> _TASK REQUIREMENTS_
An exact copy of the data is required; the images should not appear in it.

> _THE DATA_
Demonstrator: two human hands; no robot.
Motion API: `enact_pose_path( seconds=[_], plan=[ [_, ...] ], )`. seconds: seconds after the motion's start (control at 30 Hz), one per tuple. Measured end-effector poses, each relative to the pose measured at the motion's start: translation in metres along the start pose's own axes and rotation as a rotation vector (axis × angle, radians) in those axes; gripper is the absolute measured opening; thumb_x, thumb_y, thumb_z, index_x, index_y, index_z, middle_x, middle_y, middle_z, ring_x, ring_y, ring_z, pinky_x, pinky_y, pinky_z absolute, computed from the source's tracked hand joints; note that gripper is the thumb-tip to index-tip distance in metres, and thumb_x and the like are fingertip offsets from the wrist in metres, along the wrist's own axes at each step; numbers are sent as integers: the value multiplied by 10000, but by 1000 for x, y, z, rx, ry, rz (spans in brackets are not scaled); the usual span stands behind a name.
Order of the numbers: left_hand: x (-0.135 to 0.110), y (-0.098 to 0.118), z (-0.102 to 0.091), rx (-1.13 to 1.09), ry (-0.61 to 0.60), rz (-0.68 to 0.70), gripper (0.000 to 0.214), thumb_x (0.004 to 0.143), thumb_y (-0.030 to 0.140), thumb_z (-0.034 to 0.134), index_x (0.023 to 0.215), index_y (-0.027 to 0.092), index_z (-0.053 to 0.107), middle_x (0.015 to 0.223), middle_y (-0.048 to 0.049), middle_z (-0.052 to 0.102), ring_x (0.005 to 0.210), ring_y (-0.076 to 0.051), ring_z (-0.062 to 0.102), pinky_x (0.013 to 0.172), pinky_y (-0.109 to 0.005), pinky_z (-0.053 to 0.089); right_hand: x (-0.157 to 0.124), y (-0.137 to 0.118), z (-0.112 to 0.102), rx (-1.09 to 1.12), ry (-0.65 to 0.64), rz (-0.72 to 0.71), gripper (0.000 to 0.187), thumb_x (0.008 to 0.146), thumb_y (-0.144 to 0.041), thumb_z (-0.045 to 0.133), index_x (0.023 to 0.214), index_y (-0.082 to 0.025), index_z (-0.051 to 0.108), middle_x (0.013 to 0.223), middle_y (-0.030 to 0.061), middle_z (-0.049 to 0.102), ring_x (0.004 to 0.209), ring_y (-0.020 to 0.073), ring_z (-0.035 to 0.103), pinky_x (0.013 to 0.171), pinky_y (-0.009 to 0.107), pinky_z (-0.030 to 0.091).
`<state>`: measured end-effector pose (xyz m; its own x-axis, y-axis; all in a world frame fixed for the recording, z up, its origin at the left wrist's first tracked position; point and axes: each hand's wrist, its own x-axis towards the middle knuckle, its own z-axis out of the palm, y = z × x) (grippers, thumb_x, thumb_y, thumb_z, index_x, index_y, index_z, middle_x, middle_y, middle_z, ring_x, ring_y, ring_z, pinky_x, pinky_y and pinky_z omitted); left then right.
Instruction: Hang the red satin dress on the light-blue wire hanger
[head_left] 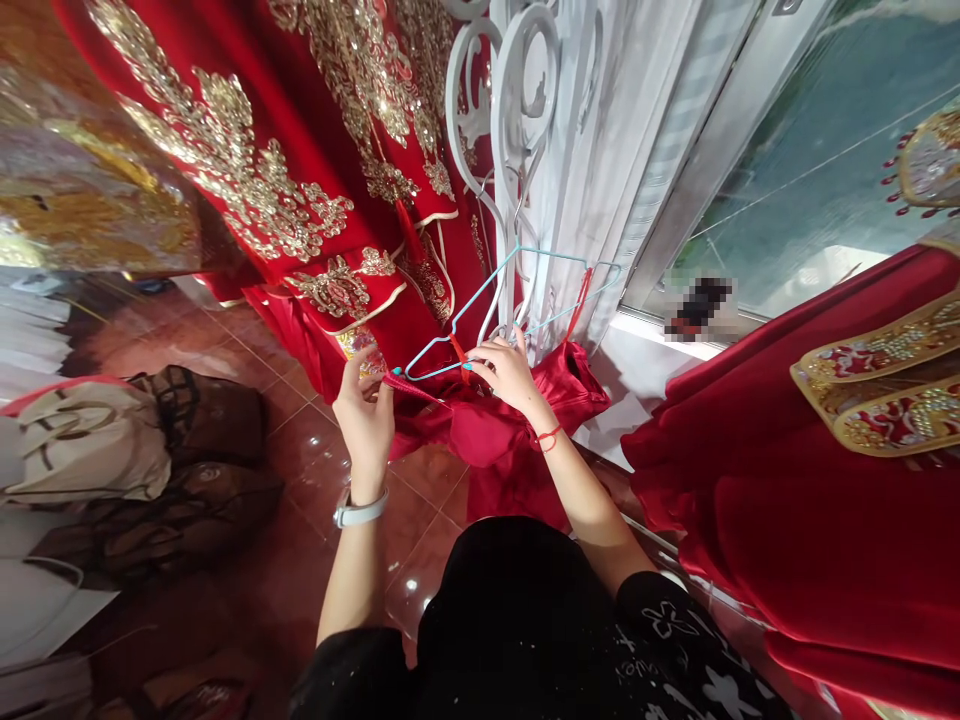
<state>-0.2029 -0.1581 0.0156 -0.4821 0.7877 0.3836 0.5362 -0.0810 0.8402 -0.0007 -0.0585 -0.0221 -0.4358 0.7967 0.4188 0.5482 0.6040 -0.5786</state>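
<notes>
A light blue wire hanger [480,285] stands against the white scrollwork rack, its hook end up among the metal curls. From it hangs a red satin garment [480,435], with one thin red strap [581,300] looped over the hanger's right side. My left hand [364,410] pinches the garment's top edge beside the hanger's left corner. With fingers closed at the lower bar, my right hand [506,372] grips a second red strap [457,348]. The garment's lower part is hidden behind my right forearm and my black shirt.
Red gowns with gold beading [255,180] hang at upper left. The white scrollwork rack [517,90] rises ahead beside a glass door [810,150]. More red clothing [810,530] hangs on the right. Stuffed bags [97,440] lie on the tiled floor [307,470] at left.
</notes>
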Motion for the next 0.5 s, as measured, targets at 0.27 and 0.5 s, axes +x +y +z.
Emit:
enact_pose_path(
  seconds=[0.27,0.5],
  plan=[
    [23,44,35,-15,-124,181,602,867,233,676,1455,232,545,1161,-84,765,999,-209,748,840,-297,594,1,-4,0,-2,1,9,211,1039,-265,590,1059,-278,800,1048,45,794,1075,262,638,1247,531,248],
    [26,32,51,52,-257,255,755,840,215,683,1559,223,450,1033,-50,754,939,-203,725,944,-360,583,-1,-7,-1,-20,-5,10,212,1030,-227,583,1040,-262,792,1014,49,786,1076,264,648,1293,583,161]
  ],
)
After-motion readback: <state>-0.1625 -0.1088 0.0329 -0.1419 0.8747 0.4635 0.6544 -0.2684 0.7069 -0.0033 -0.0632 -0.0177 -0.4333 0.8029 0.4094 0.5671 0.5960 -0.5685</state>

> _PROBLEM SOLUTION_
Demonstrator: two human hands; no robot.
Motion API: `enact_pose_path( seconds=[_], plan=[ [_, ...] ], )`. seconds: seconds after the motion's start (control at 30 Hz), one per tuple. Measured end-effector poses, each relative to the pose measured at the motion's start: translation in metres along the start pose's own axes and rotation as a rotation vector (axis × angle, radians) in those axes; gripper is the absolute measured opening; thumb_x, thumb_y, thumb_z, index_x, index_y, index_z, middle_x, middle_y, middle_z, ring_x, ring_y, ring_z, pinky_x, pinky_y, pinky_z absolute, computed from the source's tracked hand joints; note that gripper is the thumb-tip to index-tip distance in metres, and thumb_x and the like are fingertip offsets from the wrist in metres, along the wrist's own axes at each step; numbers are sent as integers: the value multiplied by 10000, but by 1000 for x, y, z, rx, ry, rz (spans in brackets are not scaled); the usual span stands behind a name.
Order of the numbers: left_hand: x (-0.135 to 0.110), y (-0.098 to 0.118), z (-0.102 to 0.091), rx (-1.13 to 1.09), ry (-0.61 to 0.60), rz (-0.68 to 0.70), gripper (0.000 to 0.214), thumb_x (0.004 to 0.143), thumb_y (-0.030 to 0.140), thumb_z (-0.034 to 0.134), index_x (0.023 to 0.215), index_y (-0.027 to 0.092), index_z (-0.053 to 0.107), middle_x (0.015 to 0.223), middle_y (-0.048 to 0.049), middle_z (-0.052 to 0.102), ring_x (0.005 to 0.210), ring_y (-0.076 to 0.051), ring_z (-0.062 to 0.102), pinky_x (0.013 to 0.172), pinky_y (-0.109 to 0.005), pinky_z (-0.053 to 0.089); right_hand: x (-0.157 to 0.124), y (-0.137 to 0.118), z (-0.112 to 0.102), rx (-1.09 to 1.12), ry (-0.65 to 0.64), rz (-0.72 to 0.71), gripper (0.000 to 0.187), thumb_x (0.008 to 0.146), thumb_y (-0.144 to 0.041), thumb_z (-0.045 to 0.133), index_x (0.023 to 0.214), index_y (-0.082 to 0.025), index_z (-0.051 to 0.108), middle_x (0.013 to 0.223), middle_y (-0.030 to 0.061), middle_z (-0.049 to 0.102), ring_x (0.004 to 0.209), ring_y (-0.020 to 0.073), ring_z (-0.035 to 0.103), pinky_x (0.013 to 0.171), pinky_y (-0.009 to 0.107), pinky_z (-0.030 to 0.091).
`<state>`: measured end-effector pose (xyz m; its own x-axis, y-axis; all in a world frame fixed for the recording, z up, its origin at the left wrist's first tracked position; point and axes: each hand's wrist, its own x-axis towards the middle knuckle, its own z-axis out of the palm, y = z × x) (grippers, thumb_x, thumb_y, thumb_z, index_x, index_y, index_z, middle_x, middle_y, middle_z, ring_x, ring_y, ring_z, pinky_x, pinky_y and pinky_z omitted); left then right.
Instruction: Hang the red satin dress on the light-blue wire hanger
[head_left] 
<state>-0.2029 -0.1581 0.0156 -0.4821 0.7877 0.3836 0.5362 -0.0810 0.8402 -0.0007 -0.0585 -0.0221 -0.4358 0.7967 0.4188 0.5482 0.6040 -0.5786</state>
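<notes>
A light blue wire hanger [480,285] stands against the white scrollwork rack, its hook end up among the metal curls. From it hangs a red satin garment [480,435], with one thin red strap [581,300] looped over the hanger's right side. My left hand [364,410] pinches the garment's top edge beside the hanger's left corner. With fingers closed at the lower bar, my right hand [506,372] grips a second red strap [457,348]. The garment's lower part is hidden behind my right forearm and my black shirt.
Red gowns with gold beading [255,180] hang at upper left. The white scrollwork rack [517,90] rises ahead beside a glass door [810,150]. More red clothing [810,530] hangs on the right. Stuffed bags [97,440] lie on the tiled floor [307,470] at left.
</notes>
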Motion for the next 0.5 s, as measured, targets at 0.27 and 0.5 s, axes +x +y +z.
Emit:
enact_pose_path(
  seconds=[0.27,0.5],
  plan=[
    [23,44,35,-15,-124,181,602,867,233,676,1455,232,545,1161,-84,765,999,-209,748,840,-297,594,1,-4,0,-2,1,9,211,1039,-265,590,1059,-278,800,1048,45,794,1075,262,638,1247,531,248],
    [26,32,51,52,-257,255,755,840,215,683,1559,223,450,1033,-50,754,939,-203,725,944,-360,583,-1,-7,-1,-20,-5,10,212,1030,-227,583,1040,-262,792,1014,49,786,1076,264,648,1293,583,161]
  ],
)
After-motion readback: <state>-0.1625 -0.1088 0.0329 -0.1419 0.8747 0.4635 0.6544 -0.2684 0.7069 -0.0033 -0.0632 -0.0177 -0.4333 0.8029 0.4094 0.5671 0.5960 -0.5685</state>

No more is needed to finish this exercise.